But that doesn’t stop people from telling you that you have to have another child. In an effort to persuade you that their way is right, you may hear comments similar to these: “Every child needs a sibling.” “You can’t do THAT to your child!” “How can you be so selfish?” “You need more than one to take care of you…”

Why the Trend toward One-Child Families

For some women, such prodding brings up feeling of shame and guilt. Yet, you may have good reasons for wanting one child, reasons shared by increasing numbers of parents: You married or partnered later and started your family later. Those who wait until they are older often face infertility or secondary infertility. Age limits for parents can be a significant impediment to adopting a second child, too. And, adoption costs and infertility treatments are steep, beyond the reach of many.

You could have job security and or advancement issues and worry about taking a second maternity leave. The cost of raising children is also a key factor when weighing the prospect of adding to your family.

Although no one likes to put a price tag on children, raising them is expensive. There are those who say, “If you want more children, have them. The money will come.” In this economy, most people are cautious. According to the Department of Agriculture, families with an average income between roughly $57,000 and $98,000 will spend a little over $286,000 (up more than $50,000 since 2008) to rear one child from birth through age seventeen—college not included. About $46,000 of that is for food! And, the more you earn, the more child-rearing costs.

Debunking the Only-Child Myths

Realities aside, you may be bothered by the antiquated stereotypes surrounding the only child: lonely and spoiled. Most myths about only children have been studied and disproven repeatedly. For example, large studies in the US and China concluded that only children have as many friends as their peers with siblings. From early ages, children connect online with relatives, and by the time they are school age, they know how to connect electronically. Technology is the preferred method of communication in grade, middle, and high school. For only children, friends are a mere instant message, call, or click away. Even if your only child were to have a younger sibling, it is a good bet that he would spend much of his time engaged in some sort of “conversation” with his friends, not with a brother or sister.

Spoiled? Look around. In our culture of yes-parenting and parents not wanting to see their offspring unhappy for a single second, so many children are spoiled whether or not they have siblings. Selfish? Look around again and you will find selfish children among brothers and sisters.

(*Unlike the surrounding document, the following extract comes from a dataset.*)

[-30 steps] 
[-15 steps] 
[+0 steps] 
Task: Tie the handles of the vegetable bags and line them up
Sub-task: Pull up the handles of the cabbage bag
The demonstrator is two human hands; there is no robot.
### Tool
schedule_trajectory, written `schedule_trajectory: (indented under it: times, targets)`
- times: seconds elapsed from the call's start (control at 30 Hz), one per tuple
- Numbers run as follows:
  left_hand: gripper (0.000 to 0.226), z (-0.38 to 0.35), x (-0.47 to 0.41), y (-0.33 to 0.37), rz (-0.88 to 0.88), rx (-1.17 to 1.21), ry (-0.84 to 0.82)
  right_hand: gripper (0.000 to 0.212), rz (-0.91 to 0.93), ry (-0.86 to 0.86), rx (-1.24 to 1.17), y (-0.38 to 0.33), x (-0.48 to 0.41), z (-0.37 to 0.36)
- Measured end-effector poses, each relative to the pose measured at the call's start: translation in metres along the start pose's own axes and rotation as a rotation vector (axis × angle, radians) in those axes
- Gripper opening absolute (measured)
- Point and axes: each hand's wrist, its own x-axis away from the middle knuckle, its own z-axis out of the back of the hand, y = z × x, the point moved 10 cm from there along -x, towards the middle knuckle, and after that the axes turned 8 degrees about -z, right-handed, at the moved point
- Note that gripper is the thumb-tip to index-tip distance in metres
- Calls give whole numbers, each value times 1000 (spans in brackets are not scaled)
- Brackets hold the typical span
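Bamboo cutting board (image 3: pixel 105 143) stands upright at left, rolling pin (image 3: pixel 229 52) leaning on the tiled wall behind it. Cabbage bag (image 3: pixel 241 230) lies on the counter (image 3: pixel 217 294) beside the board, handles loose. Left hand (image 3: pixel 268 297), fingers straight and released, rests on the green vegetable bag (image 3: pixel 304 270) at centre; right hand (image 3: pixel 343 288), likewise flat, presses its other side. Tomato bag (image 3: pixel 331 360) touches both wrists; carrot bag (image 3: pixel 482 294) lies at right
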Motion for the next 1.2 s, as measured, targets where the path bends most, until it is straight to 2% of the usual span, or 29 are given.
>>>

We have been brainwashed into believing that siblings are socially or intellectually advantageous—or both.  As a means of insuring positive development and happiness, they are not mandatory. Every child is exposed to an endless array of experiences that will affect his temperament and functioning as a grownup. Having or lacking a sibling is just one piece of the thousands of pieces that contribute to and shape a child’s development…and his or her joy or misery during his formative years. It is parenting more than having siblings that influences how an only child—or any child for that matter—turns out.

New Definitions of Family

The era of getting married and having the requisite two children is long gone. Family has new definitions that include single parents, gay and lesbian parents, multi-racial parents, and, of course, one child. The decline in marriage, the number of single women having babies, women in the workforce, the difficulties and expense of adoption and infertility technology, all point to more one-child families.  

Like China, England is already referred to as a one-child nation—over 45 percent of families have one child. Many other countries—Japan, Portugal, Italy, France, Germany, Spain, for instance, have extremely low birth rates—30 percent of families in some of these countries have one child. The United States has been copying European trends in many areas…and being a one-child family is another way we are doing so.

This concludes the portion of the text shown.